■ WHAT YOU NEED TO DO
Repeat the data exactly, leaving out any image.

■ EXERCISE DATA
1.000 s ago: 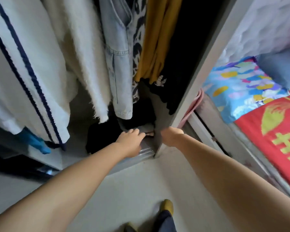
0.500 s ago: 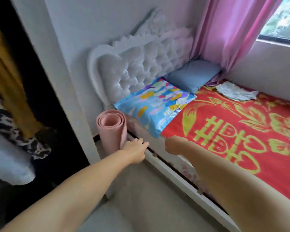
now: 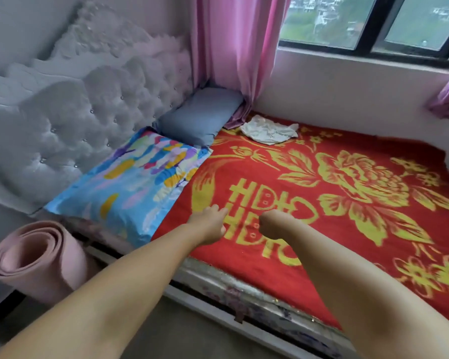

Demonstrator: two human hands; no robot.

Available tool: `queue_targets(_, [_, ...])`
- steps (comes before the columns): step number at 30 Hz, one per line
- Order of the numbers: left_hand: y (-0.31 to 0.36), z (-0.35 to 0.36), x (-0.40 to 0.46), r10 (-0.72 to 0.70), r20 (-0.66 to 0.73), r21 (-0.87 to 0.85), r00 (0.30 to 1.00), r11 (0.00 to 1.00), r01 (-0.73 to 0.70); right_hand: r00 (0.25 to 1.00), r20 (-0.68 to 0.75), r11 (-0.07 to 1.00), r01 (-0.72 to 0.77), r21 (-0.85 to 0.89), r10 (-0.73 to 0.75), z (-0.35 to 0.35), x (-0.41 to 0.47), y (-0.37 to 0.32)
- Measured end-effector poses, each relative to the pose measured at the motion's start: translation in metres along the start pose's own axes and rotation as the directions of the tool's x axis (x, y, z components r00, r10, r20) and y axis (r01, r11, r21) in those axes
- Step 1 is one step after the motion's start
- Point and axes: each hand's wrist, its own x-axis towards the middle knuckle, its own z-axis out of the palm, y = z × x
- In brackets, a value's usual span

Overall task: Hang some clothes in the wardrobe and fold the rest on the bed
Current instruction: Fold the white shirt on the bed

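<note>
A crumpled white garment (image 3: 268, 130) lies at the far side of the bed, on the red blanket with yellow flowers (image 3: 347, 203), near the pink curtain. Both my arms reach out over the blanket's near part. My left hand (image 3: 209, 224) hovers by the edge of the colourful pillow, its fingers loosely bent, and holds nothing. My right hand (image 3: 271, 225) is beside it, curled into a fist with nothing in it. The garment lies well beyond both hands. The wardrobe is out of view.
A blue patterned pillow (image 3: 130, 187) and a grey-blue pillow (image 3: 200, 115) lie against the tufted white headboard (image 3: 75, 120). A rolled pink mat (image 3: 34, 260) stands on the floor at the bed's left corner. A pink curtain (image 3: 231, 47) and a window (image 3: 373, 22) are behind the bed.
The view has swung right from the open wardrobe with its hanging clothes to the bed. Both empty hands moved with it and are now over the red blanket.
</note>
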Motion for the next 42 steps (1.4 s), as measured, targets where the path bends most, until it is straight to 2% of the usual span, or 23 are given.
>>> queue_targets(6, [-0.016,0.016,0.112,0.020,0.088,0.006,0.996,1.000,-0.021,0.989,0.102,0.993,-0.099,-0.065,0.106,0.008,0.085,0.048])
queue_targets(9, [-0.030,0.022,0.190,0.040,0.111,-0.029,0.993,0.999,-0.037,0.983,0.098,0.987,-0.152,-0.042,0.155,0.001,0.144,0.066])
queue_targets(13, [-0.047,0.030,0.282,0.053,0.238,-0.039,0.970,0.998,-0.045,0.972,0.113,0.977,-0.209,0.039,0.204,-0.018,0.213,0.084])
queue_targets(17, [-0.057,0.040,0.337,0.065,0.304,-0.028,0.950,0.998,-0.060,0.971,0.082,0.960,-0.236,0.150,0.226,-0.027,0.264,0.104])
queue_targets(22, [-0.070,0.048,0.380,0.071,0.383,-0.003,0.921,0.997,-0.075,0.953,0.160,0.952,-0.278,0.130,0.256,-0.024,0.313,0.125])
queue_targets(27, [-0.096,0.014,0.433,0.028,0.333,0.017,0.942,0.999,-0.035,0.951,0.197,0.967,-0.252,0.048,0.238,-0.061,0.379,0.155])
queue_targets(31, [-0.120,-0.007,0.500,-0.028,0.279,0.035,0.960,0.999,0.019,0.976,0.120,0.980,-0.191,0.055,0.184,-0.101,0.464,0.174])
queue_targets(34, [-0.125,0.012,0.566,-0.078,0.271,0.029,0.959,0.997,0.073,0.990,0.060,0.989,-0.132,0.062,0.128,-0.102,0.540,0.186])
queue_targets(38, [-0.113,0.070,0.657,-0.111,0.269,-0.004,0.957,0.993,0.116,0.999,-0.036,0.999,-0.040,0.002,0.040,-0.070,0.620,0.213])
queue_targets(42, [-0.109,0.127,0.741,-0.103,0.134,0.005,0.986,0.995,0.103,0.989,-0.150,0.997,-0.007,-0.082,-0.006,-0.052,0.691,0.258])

■ ANSWER BELOW
1.000 s ago: 
0.500 s ago: 
now: 

Demonstrator: two human hands; no robot.

Available tool: `queue_targets(_, [_, ...])`
- steps (comes before the columns): step number at 30 Hz, one per line
- Order of the numbers: left_hand: y (-0.31 to 0.36), z (-0.35 to 0.36), x (-0.40 to 0.46), r10 (-0.72 to 0.70), r20 (-0.66 to 0.73), r21 (-0.87 to 0.85), r00 (0.30 to 1.00), r11 (0.00 to 1.00), r01 (-0.73 to 0.70); right_hand: r00 (0.25 to 1.00), r20 (-0.68 to 0.75), r11 (-0.07 to 1.00), r01 (-0.72 to 0.77), r21 (-0.85 to 0.89), r10 (-0.73 to 0.75), z (-0.35 to 0.35), x (-0.41 to 0.47), y (-0.37 to 0.32)
- Measured end-effector poses, each relative to the pose measured at the motion's start: translation in metres along the start pose's own axes and rotation as the directions of the tool's x axis (x, y, z components r00, r10, r20) and y axis (r01, r11, r21) in those axes
- Step 1 is one step after the motion's start
- Point and axes: each hand's wrist, its own x-axis towards the middle knuckle, its own z-axis out of the palm, y = z × x
- In brackets, a value's usual span

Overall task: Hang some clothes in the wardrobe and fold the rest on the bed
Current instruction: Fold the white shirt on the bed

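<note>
A crumpled white garment (image 3: 268, 130) lies at the far side of the bed, on the red blanket with yellow flowers (image 3: 347, 203), near the pink curtain. Both my arms reach out over the blanket's near part. My left hand (image 3: 209, 224) hovers by the edge of the colourful pillow, its fingers loosely bent, and holds nothing. My right hand (image 3: 271, 225) is beside it, curled into a fist with nothing in it. The garment lies well beyond both hands. The wardrobe is out of view.
A blue patterned pillow (image 3: 130, 187) and a grey-blue pillow (image 3: 200, 115) lie against the tufted white headboard (image 3: 75, 120). A rolled pink mat (image 3: 34, 260) stands on the floor at the bed's left corner. A pink curtain (image 3: 231, 47) and a window (image 3: 373, 22) are behind the bed.
The view has swung right from the open wardrobe with its hanging clothes to the bed. Both empty hands moved with it and are now over the red blanket.
</note>
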Motion for the next 42 steps (1.4 s), as measured, targets where the path bends most, until it is straight to 2% of the usual span, or 23 are given.
>>> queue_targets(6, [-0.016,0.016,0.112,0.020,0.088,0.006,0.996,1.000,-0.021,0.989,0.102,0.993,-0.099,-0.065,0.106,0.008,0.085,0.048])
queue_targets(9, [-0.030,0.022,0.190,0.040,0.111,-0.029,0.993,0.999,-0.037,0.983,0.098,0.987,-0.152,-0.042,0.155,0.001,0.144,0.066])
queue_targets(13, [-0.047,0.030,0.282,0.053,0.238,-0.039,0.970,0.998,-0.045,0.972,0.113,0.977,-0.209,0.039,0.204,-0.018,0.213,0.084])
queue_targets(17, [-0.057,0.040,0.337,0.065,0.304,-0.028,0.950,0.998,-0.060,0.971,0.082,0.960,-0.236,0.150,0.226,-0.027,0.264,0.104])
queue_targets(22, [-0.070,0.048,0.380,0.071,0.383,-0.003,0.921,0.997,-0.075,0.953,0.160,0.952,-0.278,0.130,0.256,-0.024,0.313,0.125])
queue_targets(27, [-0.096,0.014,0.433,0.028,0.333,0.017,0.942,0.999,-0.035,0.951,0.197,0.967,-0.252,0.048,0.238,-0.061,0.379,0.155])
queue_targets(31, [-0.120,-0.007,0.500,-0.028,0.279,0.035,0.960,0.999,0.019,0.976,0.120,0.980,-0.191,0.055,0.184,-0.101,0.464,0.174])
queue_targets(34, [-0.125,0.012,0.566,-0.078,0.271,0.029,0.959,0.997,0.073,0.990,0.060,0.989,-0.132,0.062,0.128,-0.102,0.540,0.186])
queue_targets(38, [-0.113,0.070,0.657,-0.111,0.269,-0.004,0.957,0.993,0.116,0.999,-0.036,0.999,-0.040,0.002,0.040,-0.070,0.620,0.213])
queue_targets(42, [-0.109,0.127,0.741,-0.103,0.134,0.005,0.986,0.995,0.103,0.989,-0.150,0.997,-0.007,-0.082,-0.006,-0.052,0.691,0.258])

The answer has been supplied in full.